This Mothers’ Day, Parents are Struggling to Find Baby Formula

Clearly, the #BareShelvesBiden legacy continues.

I have been monitoring food scarcity, fertilizer shortages, and the supply chain crisis.

Now, in related news, parents are struggling to find baby formula.

Parents of infants across the U.S. are taking to social media pleading for media coverage and political action while posting pictures of empty store shelves, as the country’s baby formula shortage continues to get worse.

“If the [mainstream media] can talk about the toilet paper shortage ever (sic) hour, they should be talking about the baby formula shortage at least,” one new mom tweeted last week. “We ended [up] finding the Amazon brand online but not everyone is so lucky to be able to feed that. Please share. This is every store!”

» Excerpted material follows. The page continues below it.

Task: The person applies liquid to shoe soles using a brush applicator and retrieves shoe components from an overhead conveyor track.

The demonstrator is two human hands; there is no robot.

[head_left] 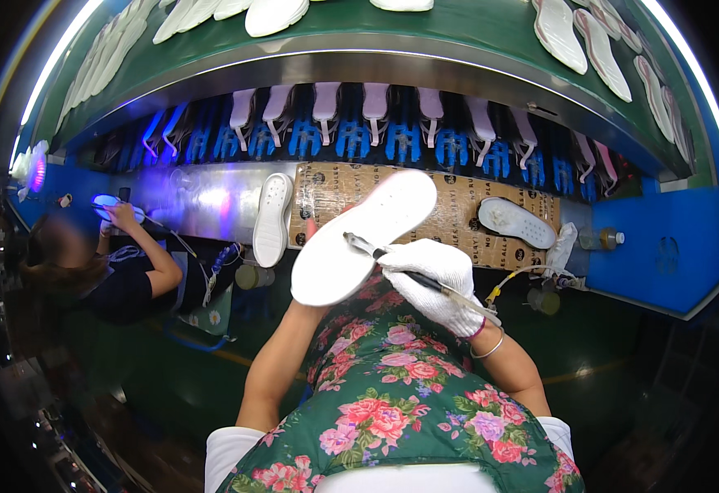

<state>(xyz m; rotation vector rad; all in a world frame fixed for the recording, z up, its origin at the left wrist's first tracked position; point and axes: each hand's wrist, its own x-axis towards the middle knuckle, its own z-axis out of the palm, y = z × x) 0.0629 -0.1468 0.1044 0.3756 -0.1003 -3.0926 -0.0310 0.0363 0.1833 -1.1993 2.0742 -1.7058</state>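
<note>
White shoe sole (380,218) is held up slantwise over the desk's (236,205) near edge, with the left hand (310,225) mostly hidden under it, one fingertip at the rim; those fingers seem closed in support, exact grip can't be told. Right hand (437,264), in a knit glove (451,317), has its fingers narrow round a dark-handled brush (427,281), bristles on the sole's face, clear tube (477,308) trailing behind. Sole probably light, rubbery, bendy more than fragile, maybe slippery where wet; best taken by the side edges or from beneath, top face left free. Long shape, rounded ends, slight waist, matte. Farther out: brown printed cardboard (335,182), a greyish perforated sole (532,228) on its right part, a second white sole (272,218) just left of it by shiny metal. Then lilac sole-shaped pieces (376,102) above blue plastic holders (354,141), and a smooth green shelf (458,34) carrying pale soles (558,34)
</note>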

This is a truly chilling development. As an older mother, I absolutely relied on baby formula to feed my son 20 years ago. I cannot imagine the fear, anxiety, and panic being experienced across the country by parents desperate to find formula, especially specialty types that their babies may need.

This caught my eye earlier in the day.

Curious, I went to the baby food section of our local market (which is close to a Marine Air Station and home to many young service families). Every single one of the baby formulas was “out of stock.”

It turns out, the supply of formula has dropped off suddenly.

At retailers across the U.S., 40% of the top-selling baby formula products were out of stock as of the week ending April 24, a new analysis from Datasembly, which tracked baby formula stock at more than 11,000 stores, shows. National out-of-stock levels jumped nine percentage points, from 31% to 40% between April 3 and April 24. That’s up sharply from 11% in November.

“This is a shocking number that you don’t see for other categories,” Ben Reich, CEO of Datasembly told CBS MoneyWatch.

The strained supply has driven-up prices for what formula is available.

‘An entire month [there] was nothing… nothing online, nothing in stores nearby,’ Nicole Brown, the mother of a 5-month-old told News 4 Jacksonville in Florida.

‘I can get Amazon delivered to my door, but I can’t feed my son. It’s absolutely heartbreaking.’

And in Virginia, Jill Bradford, a foster mom to a 5-month-old baby girl with medical needs, says she has less than two days of the special amino acid-based formula the baby needs.

‘We’ve called the WIC office,’ Bradford told WTVR. ‘We’ve called Thrive, which is a supply company. We’ve called every hospital system in the state. I’ve contacted personally, every Kroger, Walgreens, Walmart and CVS within the tri-cities area.’

She noted she found eight cans of the formula the child needs on eBay, but it’s being sold for $800. The cans typically cost between $43 and $47.

Additionally, major chains are limiting how much formula can be bought at one time.

We’re continuing to work with our baby formula vendors to address this issue, and we regret any inconvenience this causes our customers,” a company spokesperson said.

Walgreens issued a similar statement:

“Due to increased demand and various supplier challenges, infant and toddler formulas are seeing constraint across the country,” the the Illinois-based company said. “Similar to other retailers, we put into effect purchase limits of three per transaction on all infant and toddler formula to help improve inventory. We continue to work diligently with our supplier partners to best meet customer demands.”

Other media outlets reported that Target and Walmart were also limiting purchases. Representatives for those companies did not immediately respond to requests for comment.

Clearly, the #BareShelvesBiden legacy continues.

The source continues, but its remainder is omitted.